A webcast of the call will also be available on the Events page of Elevation Oncology’s investor relations website at https://investors.elevationoncology.com. The archived webcast will be available on the website approximately two hours after the conference call and will be available for 90 days following the call.
About EO-3021
EO-3021 (also known as SYSA1801) is a differentiated, clinical-stage antibody drug conjugate (ADC) with best-in-class potential comprised of an immunoglobulin G1 (IgG1) monoclonal antibody (mAb) that targets Claudin 18.2. EO-3021 is site-specifically conjugated to the monomethyl auristatin E (MMAE) payload via a cleavable linker with a drug-to-antibody ratio (DAR) of 2. Claudin 18.2 is a specific isoform of Claudin 18 that is normally expressed in gastric epithelial cells. During malignant transformation, the tight junctions may become disrupted, exposing Claudin 18.2 and allowing them to be accessible by Claudin 18.2 targeting agents. Elevation Oncology is evaluating EO-3021 in a Phase 1 study (NCT05980416) in patients with advanced, unresectable or metastatic solid tumors likely to express Claudin 18.2 including gastric, gastroesophageal junction, pancreatic or esophageal cancers.

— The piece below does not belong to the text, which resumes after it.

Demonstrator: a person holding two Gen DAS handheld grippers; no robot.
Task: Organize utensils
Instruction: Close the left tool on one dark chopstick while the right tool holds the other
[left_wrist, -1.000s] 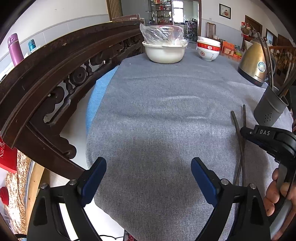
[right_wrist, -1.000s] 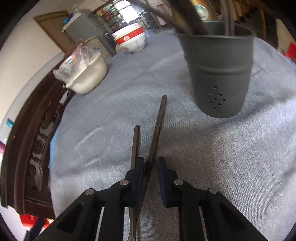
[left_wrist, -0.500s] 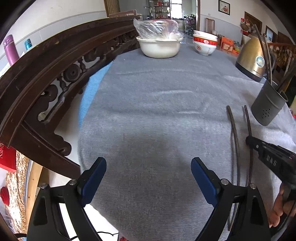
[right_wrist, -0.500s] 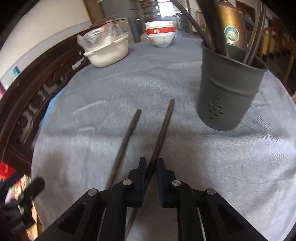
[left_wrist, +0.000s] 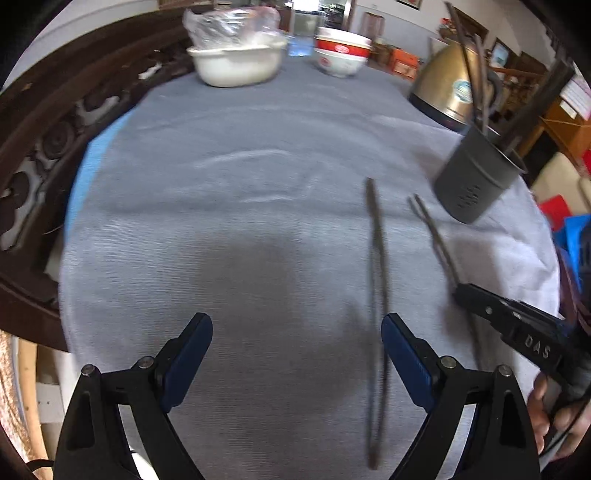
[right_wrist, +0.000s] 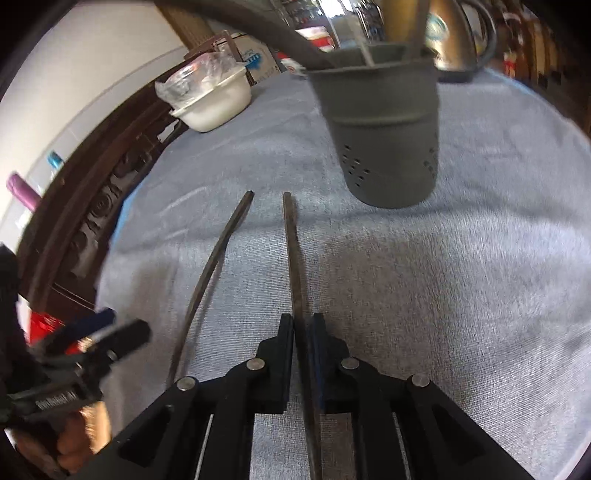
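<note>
Two dark chopsticks are on the grey tablecloth. My right gripper (right_wrist: 303, 325) is shut on one chopstick (right_wrist: 291, 240), which points toward the grey perforated utensil holder (right_wrist: 388, 147). The other chopstick (right_wrist: 214, 266) lies loose on the cloth to its left. In the left wrist view the loose chopstick (left_wrist: 376, 295) lies just inside my right finger, the held chopstick (left_wrist: 436, 240) runs into the right gripper (left_wrist: 461, 291), and the holder (left_wrist: 476, 181) with several utensils stands at the right. My left gripper (left_wrist: 295, 350) is open and empty above the cloth.
A white bowl covered in plastic (left_wrist: 236, 62), stacked red-and-white bowls (left_wrist: 341, 55) and a gold kettle (left_wrist: 450, 85) stand at the table's far end. A carved dark wooden chair back (left_wrist: 44, 129) curves along the left edge. The left gripper (right_wrist: 92, 343) shows at left in the right wrist view.
My left gripper has swung right, bringing the chopsticks and holder toward the view's middle. My right gripper still grips its chopstick and has turned so it points straighter at the holder.
</note>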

Elevation Oncology has the exclusive rights to develop and commercialize EO-3021 in all global territories outside Greater China.
About Elevation Oncology, Inc.
Elevation Oncology is an innovative oncology company focused on the discovery and development of selective cancer therapies to treat patients across a range of solid tumors with significant unmet medical needs. We are leveraging our antibody-drug conjugate (ADC) expertise to advance a novel pipeline, initially targeting two clinically validated targets in oncology, Claudin 18.2 and HER3. Our lead candidate, EO-3021, is a potential best-in-class ADC designed to target Claudin 18.2 and is currently being evaluated in a Phase 1 trial (NCT05980416) in patients with advanced, unresectable or metastatic solid tumors likely to express Claudin 18.2 including gastric, gastroesophageal junction, pancreatic or esophageal cancers. Additionally, we expect to nominate a development candidate for our second program, a HER3-targeting ADC for the treatment of patients with solid tumors that overexpress HER3, in 2024. For more information, visit www.ElevationOncology.com.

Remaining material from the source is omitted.